The benchmark is intentionally minimal:

Take a single, fixed input text.
Run it multiple times through the system.
Observe whether the outputs stay stable.

Why this matters: a system that only works once is not a system — it’s a coincidence. If the same input produces different outputs, something is fundamentally wrong at the system level.

Benchmark Results: BAD vs GOOD

The following results were produced by running the same input five times through both systems.

BAD System Output (excerpt)

The BAD system gradually escalates its decisions:

Run	Score	Action
1	14	`WAIT_AND_SEE`
3	42	`BUY_MORE_STOCK`
5	74	`PANIC_REORDER`

Same input. Same keywords. Completely different decisions.

Aggregated Benchmark Summary

BAD system

Runs: 5
Unique scores: 5 → [14, 28, 42, 58, 74]
Unique actions: 3

GOOD system

Runs: 5
Unique scores: 1 → [14, 14, 14, 14, 14]
Unique actions: 1

The GOOD system behaves like a pure function. The BAD system behaves like a memory leak.

Failure Taxonomy: How the BAD System Breaks

The bad system does not fail in a single obvious way. Instead, it exhibits multiple interacting failure modes that are common in real‑world AI and data systems.
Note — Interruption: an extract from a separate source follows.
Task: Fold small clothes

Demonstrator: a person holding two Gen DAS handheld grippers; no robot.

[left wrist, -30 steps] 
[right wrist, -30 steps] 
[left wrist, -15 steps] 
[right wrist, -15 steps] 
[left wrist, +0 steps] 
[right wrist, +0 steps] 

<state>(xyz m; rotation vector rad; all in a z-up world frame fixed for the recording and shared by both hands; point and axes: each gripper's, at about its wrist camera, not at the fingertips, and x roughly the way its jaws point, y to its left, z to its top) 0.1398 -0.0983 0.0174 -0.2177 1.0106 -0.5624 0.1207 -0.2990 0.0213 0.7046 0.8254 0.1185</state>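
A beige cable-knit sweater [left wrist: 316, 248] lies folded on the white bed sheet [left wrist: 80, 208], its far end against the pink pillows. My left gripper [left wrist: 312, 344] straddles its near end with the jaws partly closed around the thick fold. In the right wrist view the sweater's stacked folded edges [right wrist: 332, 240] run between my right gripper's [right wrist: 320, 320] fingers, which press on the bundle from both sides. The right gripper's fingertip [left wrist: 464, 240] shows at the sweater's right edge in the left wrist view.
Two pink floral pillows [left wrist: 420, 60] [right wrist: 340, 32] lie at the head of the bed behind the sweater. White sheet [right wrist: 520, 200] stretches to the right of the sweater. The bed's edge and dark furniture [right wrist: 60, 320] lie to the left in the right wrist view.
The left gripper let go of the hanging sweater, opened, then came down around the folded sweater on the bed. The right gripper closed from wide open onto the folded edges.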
Naming these failure modes makes them easier to detect—and harder to accidentally ship.

1️⃣ Drift

Definition: The system’s output changes over time even when the input stays exactly the same.
Root cause: Global score accumulation across runs; state that grows monotonically without reset.
Why this is dangerous:
- Business logic mutates without any explicit change.
- Historical execution order influences current decisions.
- Monitoring dashboards often miss the problem because values remain “reasonable”.

Drift is especially dangerous because it looks like learning—but it isn’t.

2️⃣ Non‑determinism

Definition: Identical inputs produce different outputs.
Root cause: Random noise injected into scoring; implicit dependency on execution history.
Why this is dangerous:
- Bugs cannot be reliably reproduced.
- Test failures become flaky and untrustworthy.
- A/B experiments lose statistical meaning.

If you can’t reproduce a decision, you can’t debug it.

3️⃣ Hidden State

Definition: Functions rely on data that is not visible in their interface or inputs.
Root cause: Global variables such as CURRENT_SCORE, LAST_TEXT, and RUN_COUNT.
Why this is dangerous:
- Code cannot be understood locally.
- Refactoring changes behavior in non‑obvious ways.
- New contributors unknowingly introduce regressions.

Hidden state turns every function call into a guessing game.

4️⃣ Silent Corruption

Definition: The system continues to run without errors while its decisions become increasingly wrong.
Root cause: No explicit failure signals; no invariants or sanity checks.
Why this is dangerous:
- Incorrect outputs propagate downstream.
- Problems surface only through business impact.
- Rollbacks become difficult or impossible.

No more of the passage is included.